(Saved data entries)
──────────

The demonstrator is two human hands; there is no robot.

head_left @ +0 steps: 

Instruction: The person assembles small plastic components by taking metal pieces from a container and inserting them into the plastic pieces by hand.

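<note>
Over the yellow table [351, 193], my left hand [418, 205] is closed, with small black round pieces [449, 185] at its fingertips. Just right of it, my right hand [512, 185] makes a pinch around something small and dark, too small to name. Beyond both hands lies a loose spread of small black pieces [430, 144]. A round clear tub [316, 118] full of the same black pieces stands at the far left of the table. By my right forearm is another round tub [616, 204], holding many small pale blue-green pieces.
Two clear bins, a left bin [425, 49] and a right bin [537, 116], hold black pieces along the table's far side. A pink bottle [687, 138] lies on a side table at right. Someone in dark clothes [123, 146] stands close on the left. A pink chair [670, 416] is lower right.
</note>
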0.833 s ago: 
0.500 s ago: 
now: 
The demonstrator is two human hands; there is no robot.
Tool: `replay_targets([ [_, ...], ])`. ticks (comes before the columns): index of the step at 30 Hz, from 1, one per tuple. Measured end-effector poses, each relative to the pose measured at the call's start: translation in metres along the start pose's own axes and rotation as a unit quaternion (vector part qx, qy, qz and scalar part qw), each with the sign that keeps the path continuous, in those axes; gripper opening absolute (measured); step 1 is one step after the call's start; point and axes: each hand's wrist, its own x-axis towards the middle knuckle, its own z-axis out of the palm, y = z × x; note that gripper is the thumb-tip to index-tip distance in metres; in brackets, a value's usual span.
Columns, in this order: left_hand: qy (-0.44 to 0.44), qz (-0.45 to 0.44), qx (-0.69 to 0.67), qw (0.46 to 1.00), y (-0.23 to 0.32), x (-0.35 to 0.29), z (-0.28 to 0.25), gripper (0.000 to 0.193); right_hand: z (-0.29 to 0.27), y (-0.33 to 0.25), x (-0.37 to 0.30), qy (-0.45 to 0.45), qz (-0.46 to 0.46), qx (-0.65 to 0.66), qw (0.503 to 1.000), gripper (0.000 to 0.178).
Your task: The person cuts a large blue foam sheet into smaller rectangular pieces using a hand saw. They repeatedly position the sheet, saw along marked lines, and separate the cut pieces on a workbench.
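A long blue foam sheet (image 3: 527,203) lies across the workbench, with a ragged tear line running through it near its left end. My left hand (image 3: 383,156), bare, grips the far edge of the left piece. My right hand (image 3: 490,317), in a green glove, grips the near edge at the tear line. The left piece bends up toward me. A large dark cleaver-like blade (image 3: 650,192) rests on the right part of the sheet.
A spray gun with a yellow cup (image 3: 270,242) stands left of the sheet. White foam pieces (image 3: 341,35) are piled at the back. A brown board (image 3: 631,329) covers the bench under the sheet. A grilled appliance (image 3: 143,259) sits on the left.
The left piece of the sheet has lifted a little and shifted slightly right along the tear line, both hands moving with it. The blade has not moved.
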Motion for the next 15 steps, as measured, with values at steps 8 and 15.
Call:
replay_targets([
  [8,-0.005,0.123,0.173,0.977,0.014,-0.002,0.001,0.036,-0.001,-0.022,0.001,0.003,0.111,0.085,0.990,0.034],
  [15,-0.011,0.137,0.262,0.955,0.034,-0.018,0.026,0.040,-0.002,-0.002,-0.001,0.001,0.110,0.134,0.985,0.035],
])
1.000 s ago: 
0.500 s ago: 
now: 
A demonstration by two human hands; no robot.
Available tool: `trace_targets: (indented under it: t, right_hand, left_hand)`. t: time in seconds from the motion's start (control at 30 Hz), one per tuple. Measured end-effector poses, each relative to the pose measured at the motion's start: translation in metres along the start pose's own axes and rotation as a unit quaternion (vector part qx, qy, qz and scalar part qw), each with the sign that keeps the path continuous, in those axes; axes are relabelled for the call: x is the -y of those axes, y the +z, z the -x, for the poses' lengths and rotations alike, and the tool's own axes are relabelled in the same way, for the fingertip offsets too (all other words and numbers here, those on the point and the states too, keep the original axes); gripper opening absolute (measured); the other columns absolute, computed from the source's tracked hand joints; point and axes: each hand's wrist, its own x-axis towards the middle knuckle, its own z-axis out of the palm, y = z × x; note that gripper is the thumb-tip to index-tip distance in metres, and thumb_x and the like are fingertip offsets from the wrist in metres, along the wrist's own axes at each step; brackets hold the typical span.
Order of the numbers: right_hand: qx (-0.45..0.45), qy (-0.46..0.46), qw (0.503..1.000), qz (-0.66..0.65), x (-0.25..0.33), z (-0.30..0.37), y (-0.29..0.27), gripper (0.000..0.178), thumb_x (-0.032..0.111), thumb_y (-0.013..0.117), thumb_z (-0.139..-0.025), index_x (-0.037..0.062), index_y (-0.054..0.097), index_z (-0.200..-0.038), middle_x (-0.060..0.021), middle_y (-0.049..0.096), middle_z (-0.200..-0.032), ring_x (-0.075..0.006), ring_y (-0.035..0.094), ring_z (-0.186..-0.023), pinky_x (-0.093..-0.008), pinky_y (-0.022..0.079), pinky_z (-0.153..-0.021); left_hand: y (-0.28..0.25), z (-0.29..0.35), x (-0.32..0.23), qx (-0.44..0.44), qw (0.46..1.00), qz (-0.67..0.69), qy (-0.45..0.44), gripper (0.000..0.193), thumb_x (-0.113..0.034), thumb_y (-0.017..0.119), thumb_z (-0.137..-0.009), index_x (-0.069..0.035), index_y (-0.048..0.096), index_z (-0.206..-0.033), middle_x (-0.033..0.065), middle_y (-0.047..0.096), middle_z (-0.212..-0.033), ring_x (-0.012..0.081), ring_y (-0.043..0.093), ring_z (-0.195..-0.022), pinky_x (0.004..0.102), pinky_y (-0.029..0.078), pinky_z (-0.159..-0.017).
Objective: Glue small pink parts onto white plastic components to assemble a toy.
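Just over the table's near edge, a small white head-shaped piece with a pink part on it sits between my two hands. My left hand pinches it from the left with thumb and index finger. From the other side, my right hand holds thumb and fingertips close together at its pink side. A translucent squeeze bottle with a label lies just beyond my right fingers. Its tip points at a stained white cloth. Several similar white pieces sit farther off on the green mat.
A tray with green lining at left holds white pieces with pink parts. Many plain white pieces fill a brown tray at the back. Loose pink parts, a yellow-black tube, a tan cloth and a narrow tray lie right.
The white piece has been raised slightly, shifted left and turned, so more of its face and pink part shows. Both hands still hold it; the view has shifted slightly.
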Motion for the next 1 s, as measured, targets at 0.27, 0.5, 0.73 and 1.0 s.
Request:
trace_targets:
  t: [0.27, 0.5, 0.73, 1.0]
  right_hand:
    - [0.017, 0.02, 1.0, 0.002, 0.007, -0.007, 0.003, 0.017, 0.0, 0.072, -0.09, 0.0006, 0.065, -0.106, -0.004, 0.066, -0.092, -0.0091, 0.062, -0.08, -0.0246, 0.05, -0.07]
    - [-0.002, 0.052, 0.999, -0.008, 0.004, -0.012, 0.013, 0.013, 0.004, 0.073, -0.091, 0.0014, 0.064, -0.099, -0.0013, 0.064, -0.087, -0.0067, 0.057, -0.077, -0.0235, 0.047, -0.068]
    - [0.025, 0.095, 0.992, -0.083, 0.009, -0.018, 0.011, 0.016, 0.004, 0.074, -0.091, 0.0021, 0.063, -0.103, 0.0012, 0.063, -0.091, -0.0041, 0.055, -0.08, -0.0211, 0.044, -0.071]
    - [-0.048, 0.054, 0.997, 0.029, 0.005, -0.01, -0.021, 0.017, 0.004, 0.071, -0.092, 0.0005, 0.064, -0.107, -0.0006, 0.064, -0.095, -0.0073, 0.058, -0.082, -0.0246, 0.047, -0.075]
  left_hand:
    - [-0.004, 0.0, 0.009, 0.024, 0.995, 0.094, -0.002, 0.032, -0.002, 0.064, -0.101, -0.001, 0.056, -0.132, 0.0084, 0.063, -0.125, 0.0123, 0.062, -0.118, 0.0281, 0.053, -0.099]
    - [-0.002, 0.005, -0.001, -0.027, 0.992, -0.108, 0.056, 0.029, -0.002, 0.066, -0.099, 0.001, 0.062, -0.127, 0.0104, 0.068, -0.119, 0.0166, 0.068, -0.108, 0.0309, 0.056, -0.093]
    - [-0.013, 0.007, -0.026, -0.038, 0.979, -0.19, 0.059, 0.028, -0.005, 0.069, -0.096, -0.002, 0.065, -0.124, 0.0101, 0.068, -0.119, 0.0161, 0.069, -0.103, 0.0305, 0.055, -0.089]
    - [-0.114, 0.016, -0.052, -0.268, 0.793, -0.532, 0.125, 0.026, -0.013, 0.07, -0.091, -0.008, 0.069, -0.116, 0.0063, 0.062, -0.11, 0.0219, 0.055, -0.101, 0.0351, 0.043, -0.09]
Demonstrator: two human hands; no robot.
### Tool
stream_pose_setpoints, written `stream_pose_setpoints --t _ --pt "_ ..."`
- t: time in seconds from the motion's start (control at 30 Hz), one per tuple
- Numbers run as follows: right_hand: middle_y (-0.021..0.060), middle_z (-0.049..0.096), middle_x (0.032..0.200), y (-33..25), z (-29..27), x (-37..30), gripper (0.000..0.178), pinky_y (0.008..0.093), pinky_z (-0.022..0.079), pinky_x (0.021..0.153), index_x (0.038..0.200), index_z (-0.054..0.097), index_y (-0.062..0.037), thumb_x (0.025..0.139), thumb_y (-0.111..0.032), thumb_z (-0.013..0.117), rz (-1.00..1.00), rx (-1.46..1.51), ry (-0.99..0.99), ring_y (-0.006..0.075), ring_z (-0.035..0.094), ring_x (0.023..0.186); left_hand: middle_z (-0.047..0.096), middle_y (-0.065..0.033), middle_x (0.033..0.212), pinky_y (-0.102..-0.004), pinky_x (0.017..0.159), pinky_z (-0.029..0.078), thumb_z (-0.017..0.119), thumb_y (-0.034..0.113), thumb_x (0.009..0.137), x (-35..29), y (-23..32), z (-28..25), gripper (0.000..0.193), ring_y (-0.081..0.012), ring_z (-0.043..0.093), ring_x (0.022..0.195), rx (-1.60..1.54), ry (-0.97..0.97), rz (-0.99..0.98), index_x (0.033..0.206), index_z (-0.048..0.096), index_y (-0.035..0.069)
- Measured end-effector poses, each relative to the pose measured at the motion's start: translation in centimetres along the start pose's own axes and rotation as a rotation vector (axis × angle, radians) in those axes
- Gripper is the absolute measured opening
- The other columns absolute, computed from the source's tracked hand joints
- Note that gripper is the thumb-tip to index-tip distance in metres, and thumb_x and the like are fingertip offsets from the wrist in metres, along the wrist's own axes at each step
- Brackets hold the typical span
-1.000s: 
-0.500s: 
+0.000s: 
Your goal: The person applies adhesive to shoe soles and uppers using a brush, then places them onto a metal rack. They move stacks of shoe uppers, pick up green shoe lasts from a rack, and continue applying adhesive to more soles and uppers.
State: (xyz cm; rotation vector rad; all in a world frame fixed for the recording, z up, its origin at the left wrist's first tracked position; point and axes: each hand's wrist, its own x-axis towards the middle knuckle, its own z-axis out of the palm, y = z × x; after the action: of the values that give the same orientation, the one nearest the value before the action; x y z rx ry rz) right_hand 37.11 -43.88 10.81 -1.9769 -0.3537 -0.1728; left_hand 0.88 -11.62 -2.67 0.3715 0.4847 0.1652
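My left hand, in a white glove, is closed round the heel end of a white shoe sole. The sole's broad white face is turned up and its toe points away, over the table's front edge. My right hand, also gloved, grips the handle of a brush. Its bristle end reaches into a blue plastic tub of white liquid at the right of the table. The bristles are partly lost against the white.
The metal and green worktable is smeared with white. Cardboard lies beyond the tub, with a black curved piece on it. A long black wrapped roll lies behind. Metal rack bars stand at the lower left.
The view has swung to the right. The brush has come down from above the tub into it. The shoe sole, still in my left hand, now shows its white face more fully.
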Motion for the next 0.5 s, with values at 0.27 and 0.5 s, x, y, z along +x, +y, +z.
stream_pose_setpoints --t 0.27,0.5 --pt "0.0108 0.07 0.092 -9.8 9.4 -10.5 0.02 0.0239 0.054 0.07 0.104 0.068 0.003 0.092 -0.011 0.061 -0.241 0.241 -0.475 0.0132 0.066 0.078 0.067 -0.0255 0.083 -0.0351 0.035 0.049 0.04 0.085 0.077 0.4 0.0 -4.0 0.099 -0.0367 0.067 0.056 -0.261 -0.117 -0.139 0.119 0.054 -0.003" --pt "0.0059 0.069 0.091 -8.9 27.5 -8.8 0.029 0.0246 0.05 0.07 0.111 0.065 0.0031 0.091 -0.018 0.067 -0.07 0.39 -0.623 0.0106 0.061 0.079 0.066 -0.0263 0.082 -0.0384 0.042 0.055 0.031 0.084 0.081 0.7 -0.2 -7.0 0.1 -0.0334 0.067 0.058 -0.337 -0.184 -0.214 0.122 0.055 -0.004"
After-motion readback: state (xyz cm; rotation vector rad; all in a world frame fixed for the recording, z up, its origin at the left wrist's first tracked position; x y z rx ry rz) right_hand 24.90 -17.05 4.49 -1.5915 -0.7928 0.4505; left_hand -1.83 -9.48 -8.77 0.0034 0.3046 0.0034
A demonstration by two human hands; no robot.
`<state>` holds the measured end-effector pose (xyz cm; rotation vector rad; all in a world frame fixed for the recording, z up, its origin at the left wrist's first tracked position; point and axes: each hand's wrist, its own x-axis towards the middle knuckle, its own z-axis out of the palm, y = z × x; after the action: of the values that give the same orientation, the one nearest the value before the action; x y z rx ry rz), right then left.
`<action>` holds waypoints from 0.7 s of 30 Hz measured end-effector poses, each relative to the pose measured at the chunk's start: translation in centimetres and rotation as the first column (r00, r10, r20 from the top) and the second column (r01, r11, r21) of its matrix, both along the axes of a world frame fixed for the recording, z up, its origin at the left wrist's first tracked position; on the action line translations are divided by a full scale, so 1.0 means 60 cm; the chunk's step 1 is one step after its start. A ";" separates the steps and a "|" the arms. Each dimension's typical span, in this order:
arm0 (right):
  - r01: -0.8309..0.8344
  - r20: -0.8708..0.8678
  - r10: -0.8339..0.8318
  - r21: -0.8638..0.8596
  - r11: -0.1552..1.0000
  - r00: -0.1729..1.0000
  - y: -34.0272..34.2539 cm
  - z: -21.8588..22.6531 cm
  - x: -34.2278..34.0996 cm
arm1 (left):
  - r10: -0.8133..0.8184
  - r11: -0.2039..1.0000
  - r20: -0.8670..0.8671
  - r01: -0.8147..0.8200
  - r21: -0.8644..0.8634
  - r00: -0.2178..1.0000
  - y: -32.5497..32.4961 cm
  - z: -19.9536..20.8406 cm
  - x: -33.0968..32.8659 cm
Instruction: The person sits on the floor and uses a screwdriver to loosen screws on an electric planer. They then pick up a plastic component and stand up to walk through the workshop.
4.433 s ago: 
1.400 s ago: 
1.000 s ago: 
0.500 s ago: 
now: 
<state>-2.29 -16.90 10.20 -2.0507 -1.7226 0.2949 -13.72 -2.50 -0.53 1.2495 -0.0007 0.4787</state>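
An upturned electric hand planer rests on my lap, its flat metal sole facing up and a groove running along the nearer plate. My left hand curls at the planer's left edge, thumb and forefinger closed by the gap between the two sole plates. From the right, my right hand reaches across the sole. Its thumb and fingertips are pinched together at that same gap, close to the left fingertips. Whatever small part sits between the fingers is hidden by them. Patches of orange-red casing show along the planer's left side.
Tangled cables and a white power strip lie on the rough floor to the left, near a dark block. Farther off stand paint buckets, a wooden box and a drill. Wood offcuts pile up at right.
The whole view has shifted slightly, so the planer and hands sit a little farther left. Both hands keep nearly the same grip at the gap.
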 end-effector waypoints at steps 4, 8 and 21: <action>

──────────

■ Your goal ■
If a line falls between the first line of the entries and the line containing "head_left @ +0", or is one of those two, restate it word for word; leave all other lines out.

■ Answer for this exercise ■
The demonstrator is two human hands; there is no robot.

head_left @ +0 steps: 

Nothing else goes in the answer.